For your listening pleasure, here's a full-length demo. I decided to use the Jonathan Coulton classic "Re Your Brains", because I can legally share and modify his music under its Creative Commons license.
While it's a great technology, the result sounds somewhat robotic. On the original recording the voice sounds soft, but after separation it sounds like it is synthesized or passed through a vocoder, something is missing. The voice contains pieces of strumming sound. Guitar also sounds "blurred", as if someone cut an object from the picture and blurred the cut to make it less visible. Clap sound is distorted, on the original recording it sounds the same, but after separation it sounds different every time, as if it was filtered or compressed with low bitrate.
It is amazing how the ear manages to distinguish all the sounds without distortion.
> While it's a great technology, the result sounds somewhat robotic.
That's like complaining about how bad the pig plays the violin. This is absolutely incredible. The complexity level for this problem is right off the scale and the software does a passable job of it. Given some time and more training data and a few more people working on it this has serious potential.
That roboticness is because there's overlap in frequencies between the voice and the instruments.
I have no idea how this tool splits them up at the implementation level but I imagine it tries to split it up based on frequencies and when it lifts out the voice, it's cutting out a ton of frequencies that would normally be in your voice so now it sounds very unnatural, blocky and metallic.
With studio quality headphones I can notice a massive difference for the worse between the original and separated vocal track. It reminds me of when I turned on a noise gate too high when recording audio for my courses. That noise gate clamps down on certain frequencies to help eliminate room noise but it also dampens or removes natural frequencies that occur on the low end of an average male voice. It gives that same very jagged sounding audio waveform.
I don't argue that it's a great technology, but some of the neighbour commenters wrote things like "perfect", and to me it doesn't sound like "perfect" yet.
For example, in the beginning, if you listen to the phrase "from the office ...", in original recording it sounds smooth, like a single phrase (and the voice is warm and pleasant), but in the separated track it sounds like it is synthesized from pieces that are not properly connected, like vocaloid songs. It sounds little harsher. Transitions sound unnatural. And the phrase "heya Tom" in the separated track is split into "heya" and "Tom" with some unnatural sound between (or maybe in the beginning of "Tom"). It is like transitions you can hear in vocaloid tracks. Or the kind of artifacts you get if you over-compress an MP3 file.

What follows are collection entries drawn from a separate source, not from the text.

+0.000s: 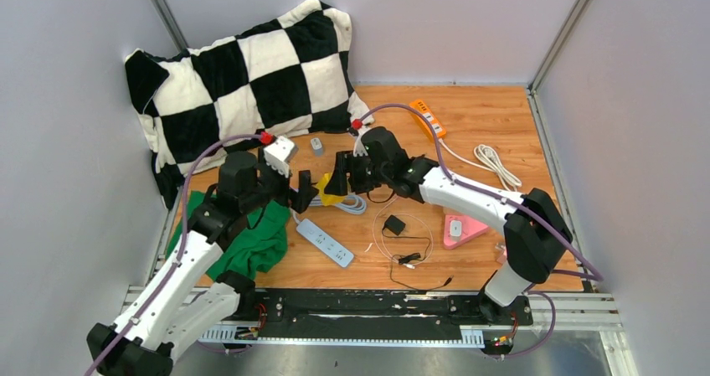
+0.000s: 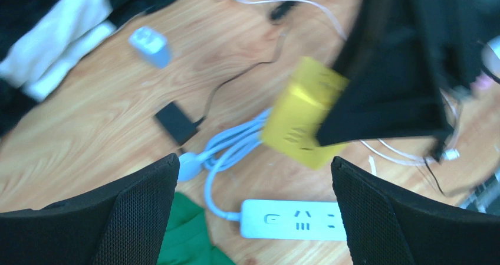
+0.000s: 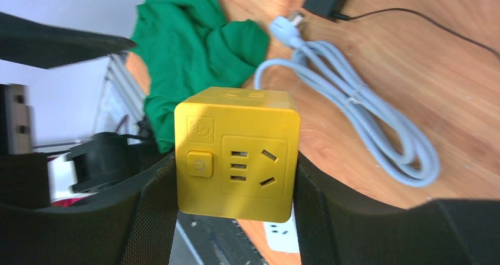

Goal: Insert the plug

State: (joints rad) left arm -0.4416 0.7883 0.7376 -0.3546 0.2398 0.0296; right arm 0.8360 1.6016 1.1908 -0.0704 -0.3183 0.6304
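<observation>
My right gripper [image 3: 236, 179] is shut on a yellow cube socket [image 3: 236, 153] and holds it above the table, its socket face toward the wrist camera. In the top view the cube [image 1: 328, 193] sits between both grippers. My left gripper [image 2: 253, 176] is open and empty, just left of the cube [image 2: 303, 120] in the top view [image 1: 300, 192]. A white power strip [image 2: 295, 221] lies below it. Its pale grey cable [image 3: 354, 105] coils on the wood and ends in a plug [image 2: 187, 166] lying by my left fingertip.
A green cloth [image 1: 251, 244] lies at the left front. A checkered pillow [image 1: 251, 79] fills the back left. A black adapter [image 1: 393, 224] with thin wire, a pink object [image 1: 460, 228], an orange power strip [image 1: 428, 117], a white cable [image 1: 496, 163] and a small white charger [image 1: 316, 146] lie around.
</observation>
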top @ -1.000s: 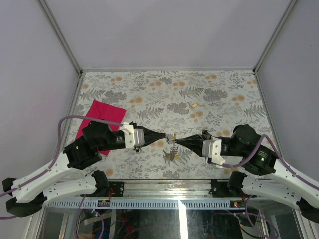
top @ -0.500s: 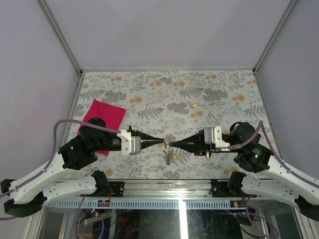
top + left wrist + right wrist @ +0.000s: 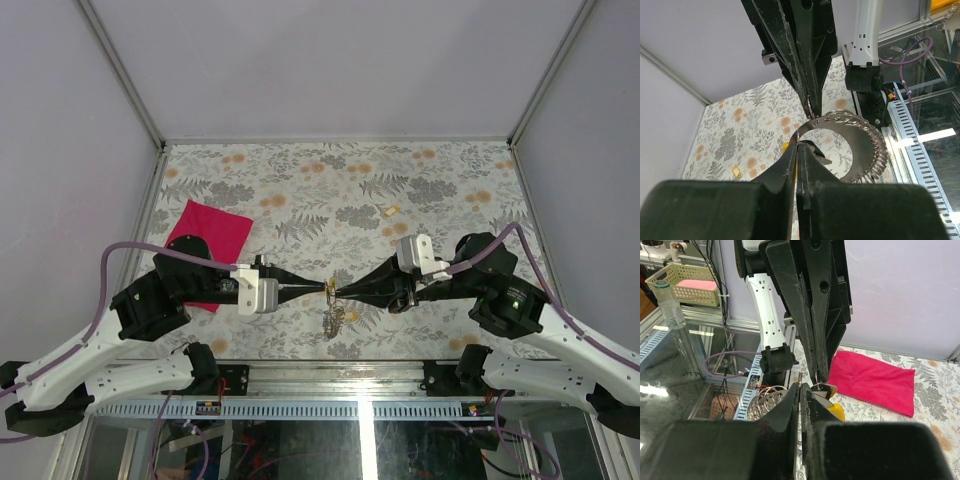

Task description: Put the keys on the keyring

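Above the floral tablecloth (image 3: 330, 190), the left gripper (image 3: 322, 289) and right gripper (image 3: 336, 291) meet tip to tip, both clamped shut, seemingly on a yellow-capped key (image 3: 834, 412) and the dangling keyring (image 3: 865, 137) respectively; this looks like the threading step, and next the key's hole needs working along the ring's wire.

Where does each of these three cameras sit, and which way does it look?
Top external: above and behind the arms, looking down on the floral table; both arms show, left gripper and right gripper with tips close together.
Left wrist: on the left arm, looking along its own shut fingers at the right gripper and the keyring.
Right wrist: on the right arm, looking along its own fingers at the left gripper and a red cloth.
Shared: both wrist views show the keyring; top and right wrist show the cloth.
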`<state>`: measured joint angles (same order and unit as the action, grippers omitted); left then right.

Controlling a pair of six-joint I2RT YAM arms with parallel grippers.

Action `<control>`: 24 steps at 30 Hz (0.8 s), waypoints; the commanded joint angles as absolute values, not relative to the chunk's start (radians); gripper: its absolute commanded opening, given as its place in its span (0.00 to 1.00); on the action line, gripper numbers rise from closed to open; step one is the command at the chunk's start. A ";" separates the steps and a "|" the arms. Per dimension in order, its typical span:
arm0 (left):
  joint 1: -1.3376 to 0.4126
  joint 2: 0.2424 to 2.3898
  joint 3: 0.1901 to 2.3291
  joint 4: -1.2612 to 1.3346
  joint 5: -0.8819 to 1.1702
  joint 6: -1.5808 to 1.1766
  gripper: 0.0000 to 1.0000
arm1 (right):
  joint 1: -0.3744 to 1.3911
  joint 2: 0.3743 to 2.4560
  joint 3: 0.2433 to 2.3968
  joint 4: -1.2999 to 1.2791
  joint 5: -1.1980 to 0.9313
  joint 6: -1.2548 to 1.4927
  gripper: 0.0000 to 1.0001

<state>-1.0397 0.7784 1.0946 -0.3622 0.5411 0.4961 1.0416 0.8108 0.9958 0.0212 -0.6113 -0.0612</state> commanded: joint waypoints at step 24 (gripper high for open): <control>-1.035 0.776 1.133 -0.371 0.581 0.513 0.00 | 1.046 0.830 1.067 0.028 -0.506 0.013 0.00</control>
<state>-1.0397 0.7799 1.1000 -0.3779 0.5606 0.5072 1.0416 0.8497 1.0183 -0.0338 -0.5571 -0.0040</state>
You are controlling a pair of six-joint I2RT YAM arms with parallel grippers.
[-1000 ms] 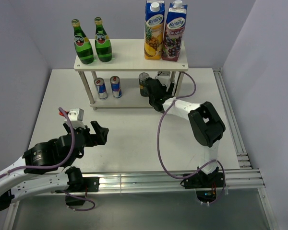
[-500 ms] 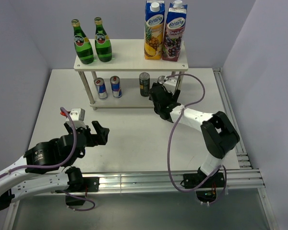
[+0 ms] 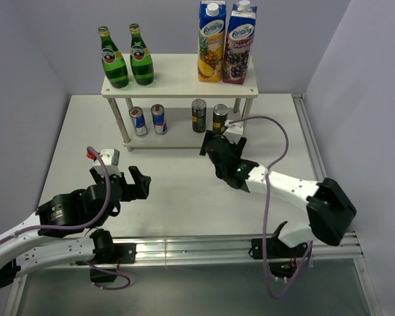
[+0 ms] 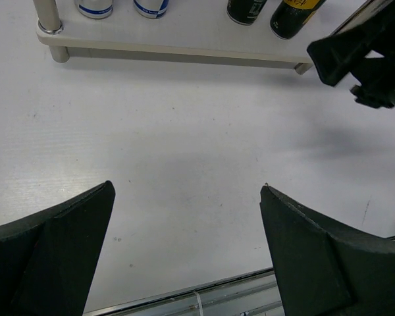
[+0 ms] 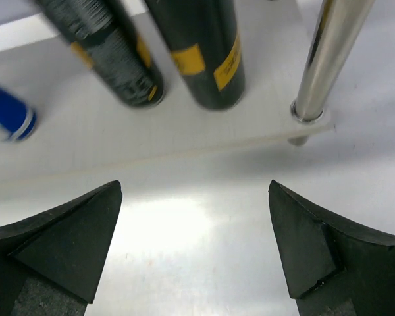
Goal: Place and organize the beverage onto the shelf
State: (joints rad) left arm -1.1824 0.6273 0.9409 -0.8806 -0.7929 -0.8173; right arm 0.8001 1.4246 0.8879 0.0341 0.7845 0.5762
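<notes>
I'm keeping both claws spread, gripping nothing. The right claw (image 5: 192,191) is hovering at 6 o'clock from the dark cans (image 3: 198,116) standing on the shelf (image 3: 181,79). The left claw (image 4: 185,189) is hanging over the tabletop (image 3: 178,181).

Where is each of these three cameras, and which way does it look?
Top external: above and behind the arms, looking down at table and shelf; both arms show.
Left wrist: on the left arm, facing the shelf's lower board across the table; own fingers below, right gripper upper right.
Right wrist: close to that board, facing two dark cans; own fingers below.
Shared: both wrist views show the dark cans.
</notes>
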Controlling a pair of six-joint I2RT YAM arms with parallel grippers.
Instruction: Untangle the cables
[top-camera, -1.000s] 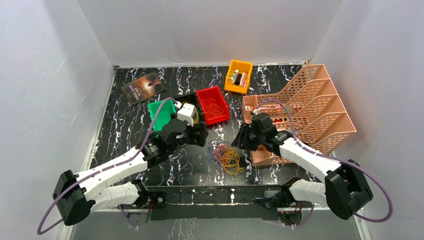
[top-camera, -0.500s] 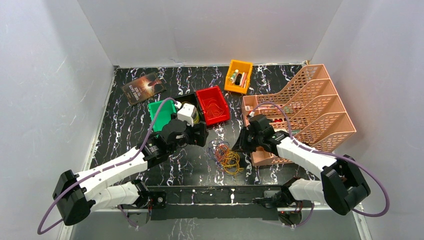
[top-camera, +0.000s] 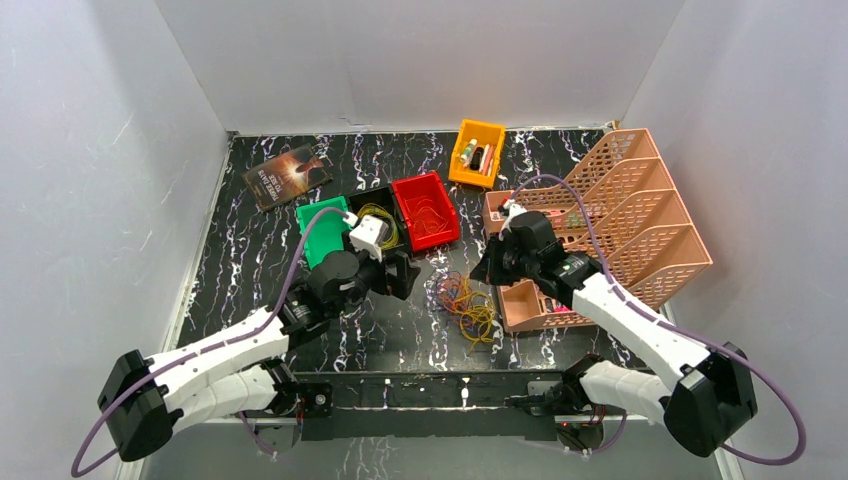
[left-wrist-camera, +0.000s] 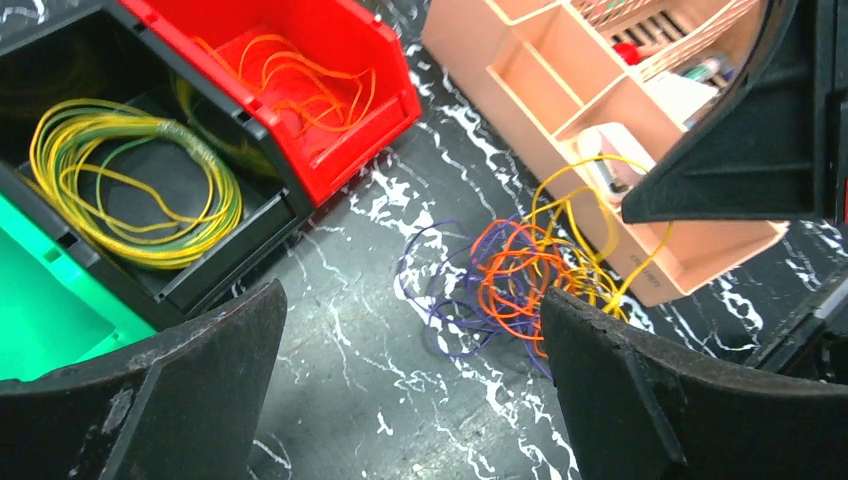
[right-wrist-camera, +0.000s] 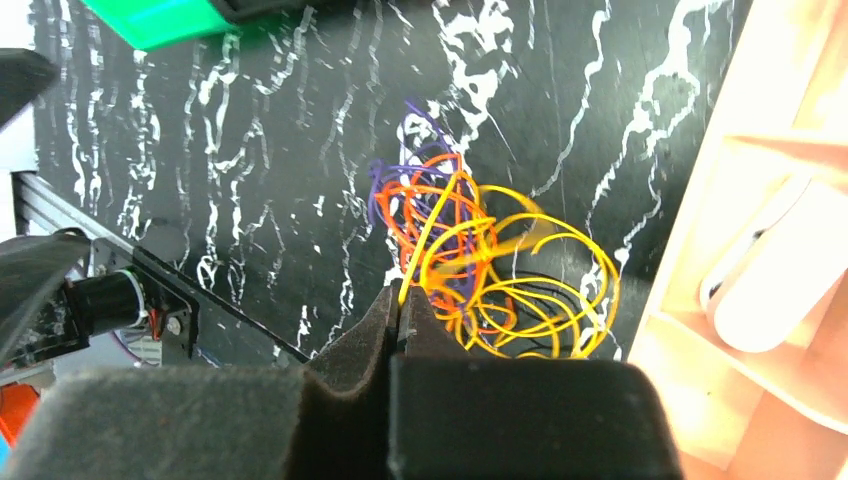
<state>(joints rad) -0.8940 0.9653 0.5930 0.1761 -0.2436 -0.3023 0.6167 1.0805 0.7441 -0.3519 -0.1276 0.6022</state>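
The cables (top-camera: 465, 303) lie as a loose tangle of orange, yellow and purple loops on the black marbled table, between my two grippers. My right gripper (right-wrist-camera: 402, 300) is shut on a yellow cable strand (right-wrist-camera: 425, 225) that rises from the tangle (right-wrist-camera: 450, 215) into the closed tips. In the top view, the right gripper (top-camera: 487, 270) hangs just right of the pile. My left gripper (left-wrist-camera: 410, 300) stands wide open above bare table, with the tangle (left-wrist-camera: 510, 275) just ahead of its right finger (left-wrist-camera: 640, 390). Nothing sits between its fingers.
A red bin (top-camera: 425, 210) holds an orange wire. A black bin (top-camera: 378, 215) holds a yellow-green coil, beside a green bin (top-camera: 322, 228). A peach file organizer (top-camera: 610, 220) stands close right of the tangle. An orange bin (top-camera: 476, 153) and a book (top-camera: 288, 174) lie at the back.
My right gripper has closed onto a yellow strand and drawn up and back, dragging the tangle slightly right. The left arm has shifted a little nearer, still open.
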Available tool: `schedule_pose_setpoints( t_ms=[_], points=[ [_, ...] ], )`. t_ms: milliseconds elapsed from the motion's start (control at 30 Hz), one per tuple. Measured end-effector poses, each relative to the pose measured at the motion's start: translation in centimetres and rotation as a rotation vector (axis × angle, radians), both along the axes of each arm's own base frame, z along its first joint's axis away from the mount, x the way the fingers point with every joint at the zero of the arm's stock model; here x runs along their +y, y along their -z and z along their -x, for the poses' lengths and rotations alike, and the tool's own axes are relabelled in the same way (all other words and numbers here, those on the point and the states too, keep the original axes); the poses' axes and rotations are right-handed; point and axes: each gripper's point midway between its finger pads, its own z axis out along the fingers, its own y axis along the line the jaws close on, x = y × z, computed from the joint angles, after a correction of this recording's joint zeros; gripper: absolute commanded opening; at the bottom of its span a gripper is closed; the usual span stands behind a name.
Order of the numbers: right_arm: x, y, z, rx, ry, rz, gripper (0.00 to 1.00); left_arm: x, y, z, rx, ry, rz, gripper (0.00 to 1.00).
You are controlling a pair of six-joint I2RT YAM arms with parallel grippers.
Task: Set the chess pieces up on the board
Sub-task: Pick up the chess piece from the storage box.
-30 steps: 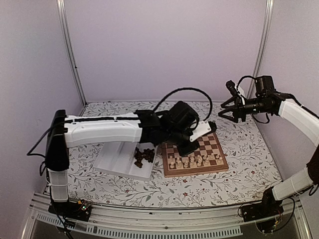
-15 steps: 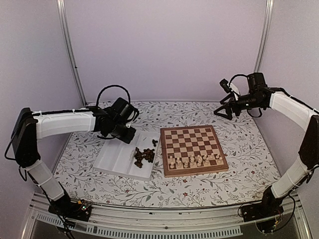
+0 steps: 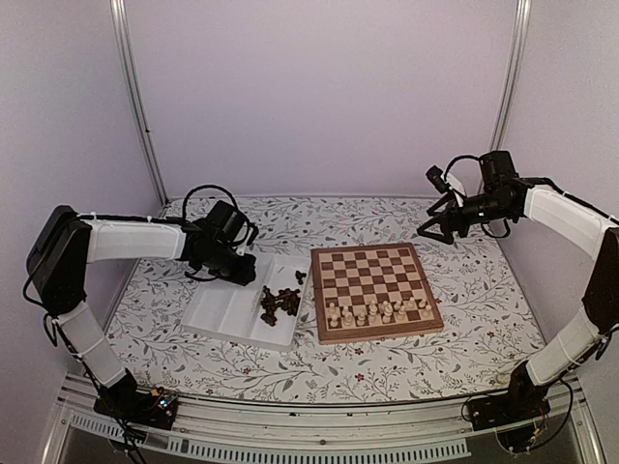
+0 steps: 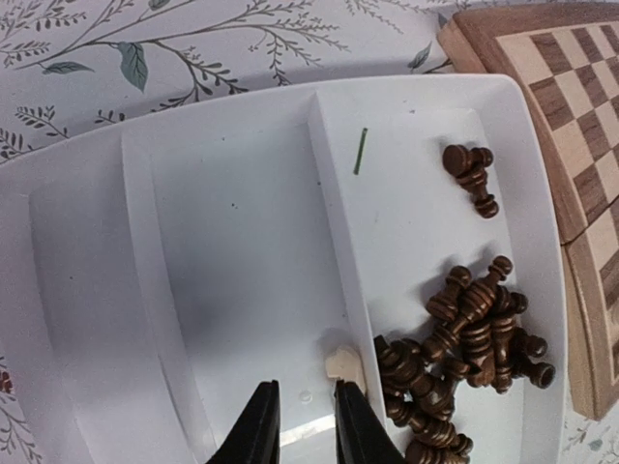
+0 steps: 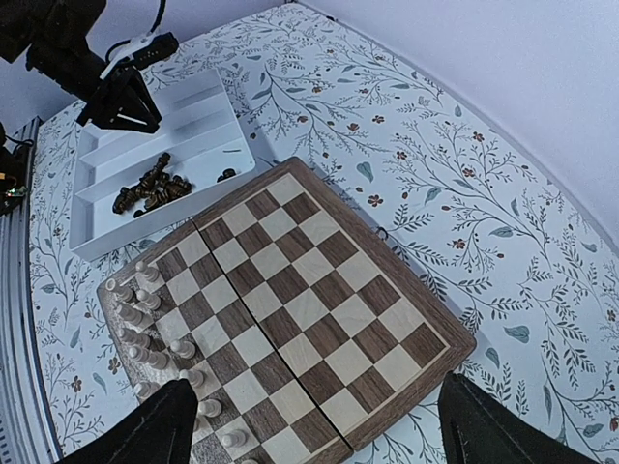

And "it's good to see you" part also sounds robotic.
Maybe it's losing some of harmonics, but in a different way for different syllables and they don't sound like a single phrase anymore.
People are hard at work on denoising of audio using neural networks also. I would expect that if one trained denoisers for each type of source separated here, and passed the separated audio through them, things would get even better.
Yes, for source separation. Denoising is generally a separate task. A denoising network would take in a noisy signal for a single source and outputs a cleaned up one. It would be trained on the specific source type, for example vocals.
The original lead vocal is definitely processed. You can hear that processing clearly if you apply the classic vocal removal (really, center removal) effect. (My favorite implementation of that is the Center Cut DSP for foobar2000.)
Tom's Diner wasn't just a benchmark. Brandenburg listened to it obsessively, over and over, to the exclusion of a lot of other content he might have done well to pay more attention to. Which is what tends to happen when you work on audio processing code, for better or worse.
So that's why the MP3 format mangles male vocals so badly at all but the highest bitrates. Now you know the Rest Of The Story... or at least you've read it on the Internet.
I gave a talk at pycon this year about dsp , specifically some of the complexities surrounding this. I came across a few other ml projects that claimed to do this as well, and the biggest hold up is getting enough properly trained data, tagged appropriately, in order to let the models train correctly. in the git repo of this project they also explicitly state you need to train on your own data set, though you can use their models of your like. YMMV. I will love to try this out, as it's definitely a complex bit of audio engineering. That said, i loved learning everything i did preparing for my talk and need to finish up some other parts of the project to get the jukebox working... Maybe this will help :)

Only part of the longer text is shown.